> Directions for this task
Word for word, write out all of the data below.
□ □ □ □ □ □ □
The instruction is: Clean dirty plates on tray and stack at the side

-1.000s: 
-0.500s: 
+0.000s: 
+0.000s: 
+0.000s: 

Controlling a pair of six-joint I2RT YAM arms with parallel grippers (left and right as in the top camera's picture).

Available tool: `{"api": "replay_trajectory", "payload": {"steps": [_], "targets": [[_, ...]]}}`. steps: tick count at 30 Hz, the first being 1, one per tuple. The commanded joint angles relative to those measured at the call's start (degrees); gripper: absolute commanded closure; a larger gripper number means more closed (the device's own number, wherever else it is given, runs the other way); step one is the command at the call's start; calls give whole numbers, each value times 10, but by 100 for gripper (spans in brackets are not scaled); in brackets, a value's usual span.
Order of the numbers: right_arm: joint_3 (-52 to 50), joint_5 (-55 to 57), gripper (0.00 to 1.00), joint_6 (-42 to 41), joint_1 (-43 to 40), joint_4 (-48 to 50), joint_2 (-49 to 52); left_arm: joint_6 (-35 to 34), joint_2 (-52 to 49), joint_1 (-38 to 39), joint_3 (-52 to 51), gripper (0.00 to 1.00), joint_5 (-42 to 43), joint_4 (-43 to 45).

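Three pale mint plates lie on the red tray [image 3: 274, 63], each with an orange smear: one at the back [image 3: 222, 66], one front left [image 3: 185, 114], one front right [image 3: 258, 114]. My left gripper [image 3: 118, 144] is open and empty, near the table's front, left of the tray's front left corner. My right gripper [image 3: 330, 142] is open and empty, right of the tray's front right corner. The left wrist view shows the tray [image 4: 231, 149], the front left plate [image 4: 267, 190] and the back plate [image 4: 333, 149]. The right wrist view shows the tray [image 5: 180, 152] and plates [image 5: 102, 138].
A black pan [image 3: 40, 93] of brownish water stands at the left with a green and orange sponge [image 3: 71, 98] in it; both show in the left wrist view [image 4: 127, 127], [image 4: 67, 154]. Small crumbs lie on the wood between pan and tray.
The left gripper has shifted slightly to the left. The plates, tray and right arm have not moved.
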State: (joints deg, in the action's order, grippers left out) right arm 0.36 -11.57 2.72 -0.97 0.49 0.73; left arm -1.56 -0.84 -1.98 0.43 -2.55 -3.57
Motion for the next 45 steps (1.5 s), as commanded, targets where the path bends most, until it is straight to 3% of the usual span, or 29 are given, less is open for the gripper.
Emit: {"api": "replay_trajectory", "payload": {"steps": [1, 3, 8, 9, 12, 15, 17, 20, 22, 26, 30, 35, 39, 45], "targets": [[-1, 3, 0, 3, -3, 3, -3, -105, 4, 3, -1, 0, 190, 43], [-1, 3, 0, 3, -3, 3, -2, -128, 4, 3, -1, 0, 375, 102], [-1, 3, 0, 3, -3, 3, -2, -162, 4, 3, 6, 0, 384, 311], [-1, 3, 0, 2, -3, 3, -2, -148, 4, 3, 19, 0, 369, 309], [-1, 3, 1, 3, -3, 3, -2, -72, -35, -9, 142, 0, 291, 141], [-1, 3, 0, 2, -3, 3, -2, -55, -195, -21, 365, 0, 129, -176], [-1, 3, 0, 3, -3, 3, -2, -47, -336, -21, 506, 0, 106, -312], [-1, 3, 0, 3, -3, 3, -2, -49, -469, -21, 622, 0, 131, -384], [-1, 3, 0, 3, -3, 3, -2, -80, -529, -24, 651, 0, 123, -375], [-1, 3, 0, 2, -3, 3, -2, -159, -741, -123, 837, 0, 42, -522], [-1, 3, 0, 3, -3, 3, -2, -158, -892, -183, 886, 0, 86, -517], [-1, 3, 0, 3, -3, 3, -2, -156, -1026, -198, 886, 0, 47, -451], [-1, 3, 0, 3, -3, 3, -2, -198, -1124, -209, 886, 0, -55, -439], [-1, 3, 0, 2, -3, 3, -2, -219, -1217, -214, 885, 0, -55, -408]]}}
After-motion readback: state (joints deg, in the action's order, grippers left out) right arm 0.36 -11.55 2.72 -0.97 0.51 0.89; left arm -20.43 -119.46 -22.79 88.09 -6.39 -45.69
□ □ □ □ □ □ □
> Your solution
The instruction is: Clean dirty plates on tray and stack at the side

-1.000s: 
-0.500s: 
+0.000s: 
+0.000s: 
+0.000s: 

Controlling a pair of six-joint I2RT YAM arms with parallel grippers (left and right as in the top camera's picture).

Available tool: `{"api": "replay_trajectory", "payload": {"steps": [_], "targets": [[_, ...]]}}`. steps: tick count at 30 Hz, the first being 1, one per tuple. The commanded joint angles relative to those measured at the call's start (degrees); gripper: absolute commanded closure; a larger gripper number means more closed (the device's own number, wherever else it is given, runs the other way); step one is the command at the call's start; calls give whole numbers, each value times 10, but by 100 for gripper (spans in brackets are not scaled); in brackets, a value's usual span.
Order of the numbers: right_arm: joint_3 (-52 to 50), joint_5 (-55 to 57), gripper (0.00 to 1.00), joint_6 (-42 to 41), joint_1 (-43 to 40), joint_4 (-48 to 50), joint_2 (-49 to 52); left_arm: joint_6 (-35 to 34), joint_2 (-52 to 49), joint_1 (-38 to 39), joint_3 (-52 to 51), gripper (0.00 to 1.00), joint_5 (-42 to 43), joint_4 (-43 to 45).

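Three pale mint plates lie on the red tray [image 3: 274, 63], each with an orange smear: one at the back [image 3: 222, 66], one front left [image 3: 185, 114], one front right [image 3: 258, 114]. My left gripper [image 3: 118, 144] is open and empty, near the table's front, left of the tray's front left corner. My right gripper [image 3: 330, 142] is open and empty, right of the tray's front right corner. The left wrist view shows the tray [image 4: 231, 149], the front left plate [image 4: 267, 190] and the back plate [image 4: 333, 149]. The right wrist view shows the tray [image 5: 180, 152] and plates [image 5: 102, 138].
A black pan [image 3: 40, 93] of brownish water stands at the left with a green and orange sponge [image 3: 71, 98] in it; both show in the left wrist view [image 4: 127, 127], [image 4: 67, 154]. Small crumbs lie on the wood between pan and tray.
The left gripper has shifted slightly to the left. The plates, tray and right arm have not moved.
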State: (joints deg, in the action's order, grippers left out) right arm 0.36 -11.57 2.72 -0.97 0.49 0.73; left arm -1.56 -0.84 -1.98 0.43 -2.55 -3.57
Motion for the next 45 steps (1.5 s), as commanded, targets where the path bends most, until it is straight to 3% of the usual span, or 29 are given, less is open for the gripper.
Emit: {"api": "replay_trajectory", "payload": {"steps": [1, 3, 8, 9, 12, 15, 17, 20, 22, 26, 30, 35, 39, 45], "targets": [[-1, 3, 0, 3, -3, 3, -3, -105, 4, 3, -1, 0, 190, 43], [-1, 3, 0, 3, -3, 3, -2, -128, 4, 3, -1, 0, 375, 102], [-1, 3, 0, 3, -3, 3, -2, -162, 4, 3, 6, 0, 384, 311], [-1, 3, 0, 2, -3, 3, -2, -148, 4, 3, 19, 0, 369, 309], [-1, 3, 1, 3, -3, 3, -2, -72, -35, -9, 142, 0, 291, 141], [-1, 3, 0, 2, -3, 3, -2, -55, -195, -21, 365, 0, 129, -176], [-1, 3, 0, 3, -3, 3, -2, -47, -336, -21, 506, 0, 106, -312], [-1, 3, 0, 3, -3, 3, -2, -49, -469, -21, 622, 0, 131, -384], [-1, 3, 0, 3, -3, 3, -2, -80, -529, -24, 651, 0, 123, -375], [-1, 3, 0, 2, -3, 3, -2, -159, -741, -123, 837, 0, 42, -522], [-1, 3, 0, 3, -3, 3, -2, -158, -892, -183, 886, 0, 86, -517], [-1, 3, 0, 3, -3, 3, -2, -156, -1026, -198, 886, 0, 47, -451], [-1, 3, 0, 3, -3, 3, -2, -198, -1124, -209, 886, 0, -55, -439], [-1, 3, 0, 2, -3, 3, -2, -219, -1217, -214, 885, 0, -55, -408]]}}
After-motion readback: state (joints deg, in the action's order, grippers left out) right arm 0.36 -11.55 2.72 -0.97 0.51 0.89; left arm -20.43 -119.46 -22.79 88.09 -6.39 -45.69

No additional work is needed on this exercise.